▶ _What is needed_
When a line in the data below includes "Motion", pick it out and copy it.

[Opening Given material section]

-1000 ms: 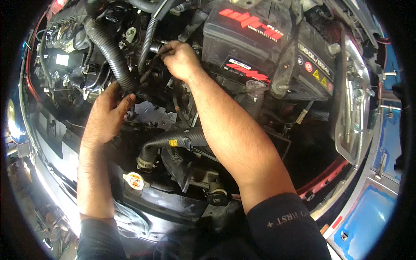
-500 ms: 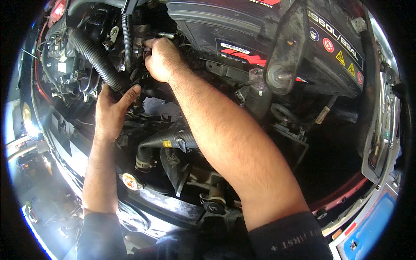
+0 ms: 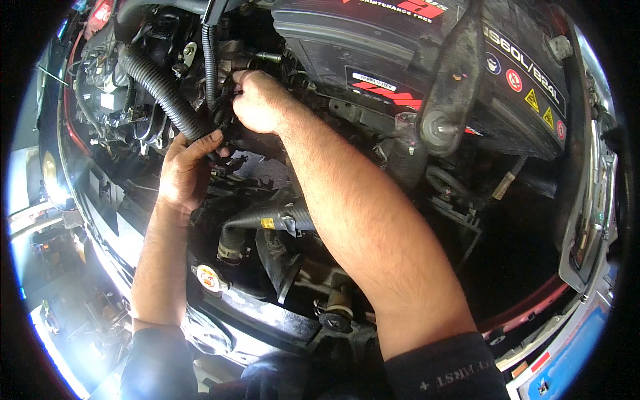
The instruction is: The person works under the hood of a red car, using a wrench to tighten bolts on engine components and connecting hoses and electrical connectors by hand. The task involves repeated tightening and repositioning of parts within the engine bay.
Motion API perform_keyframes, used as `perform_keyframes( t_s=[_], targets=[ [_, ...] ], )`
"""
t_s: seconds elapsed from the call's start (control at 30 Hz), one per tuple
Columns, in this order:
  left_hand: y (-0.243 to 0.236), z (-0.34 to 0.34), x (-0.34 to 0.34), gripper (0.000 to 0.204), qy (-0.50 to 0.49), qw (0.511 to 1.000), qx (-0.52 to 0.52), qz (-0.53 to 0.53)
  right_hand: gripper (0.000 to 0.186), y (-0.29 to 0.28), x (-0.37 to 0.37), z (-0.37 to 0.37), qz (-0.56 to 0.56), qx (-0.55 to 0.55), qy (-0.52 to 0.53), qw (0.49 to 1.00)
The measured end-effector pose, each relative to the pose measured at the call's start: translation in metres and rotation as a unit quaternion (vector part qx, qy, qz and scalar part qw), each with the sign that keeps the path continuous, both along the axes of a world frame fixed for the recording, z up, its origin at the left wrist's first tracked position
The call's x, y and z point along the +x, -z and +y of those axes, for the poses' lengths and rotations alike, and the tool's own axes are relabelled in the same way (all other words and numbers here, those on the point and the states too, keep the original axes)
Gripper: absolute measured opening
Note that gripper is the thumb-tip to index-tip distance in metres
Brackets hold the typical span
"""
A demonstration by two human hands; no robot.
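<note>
My left hand (image 3: 187,172) is closed at the lower end of a thick black corrugated conduit (image 3: 160,93), its thumb lying across the front and the fingers curled behind. Farther right and deeper in the engine bay, my right hand (image 3: 261,103) is curled beside a thinner upright corrugated tube (image 3: 210,63). Its fingertips are turned away among dark parts below a small metal fitting (image 3: 269,58), so what they grip is hidden. Dark wiring runs between the two hands.
A big black battery (image 3: 373,60) stands at the upper right, with a grimy metal bracket (image 3: 450,80) before it. Nearer me are a bent hose (image 3: 260,221), a radiator cap (image 3: 209,279) and a black cap (image 3: 335,321). The engine (image 3: 110,100) fills the upper left.
The whole scene has shifted slightly right and down in view. My left thumb and fingers have closed in more around the conduit's lower end; my right hand stays at the same spot.
</note>
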State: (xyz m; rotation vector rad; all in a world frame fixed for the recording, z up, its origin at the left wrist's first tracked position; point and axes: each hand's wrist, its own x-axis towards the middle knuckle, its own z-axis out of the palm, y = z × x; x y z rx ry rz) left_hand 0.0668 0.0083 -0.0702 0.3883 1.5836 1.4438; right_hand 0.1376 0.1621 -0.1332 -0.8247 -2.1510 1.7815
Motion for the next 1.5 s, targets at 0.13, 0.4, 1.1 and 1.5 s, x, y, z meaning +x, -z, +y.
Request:
perform_keyframes(
  t_s=[0.13,0.4,1.1,1.5],
  targets=[
    [0.008,-0.004,0.0,0.022,-0.016,0.997,0.062,-0.031,0.04,0.014,-0.01,0.003,-0.03,-0.005,0.067,0.997],
    [-0.001,0.002,0.003,0.022,0.005,1.0,0.008,0.028,0.047,0.002,0.004,-0.003,0.009,0.006,0.031,0.999],
    [0.011,-0.003,-0.004,0.019,-0.004,0.998,0.048,0.029,0.042,0.032,-0.008,0.01,0.086,-0.147,0.003,0.985],
    [0.009,0.008,0.008,0.03,-0.005,0.952,-0.068,0.297,0.044,0.016,-0.003,0.005,0.032,0.038,-0.006,0.999]
  ],
)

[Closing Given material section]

▶ _Result of this task_
Motion API perform_keyframes, used as `perform_keyframes( t_s=[_], targets=[ [_, ...] ], )`
Motion for the next 1.5 s, targets at 0.13, 0.4, 1.1 and 1.5 s, x, y, z meaning +x, -z, +y.

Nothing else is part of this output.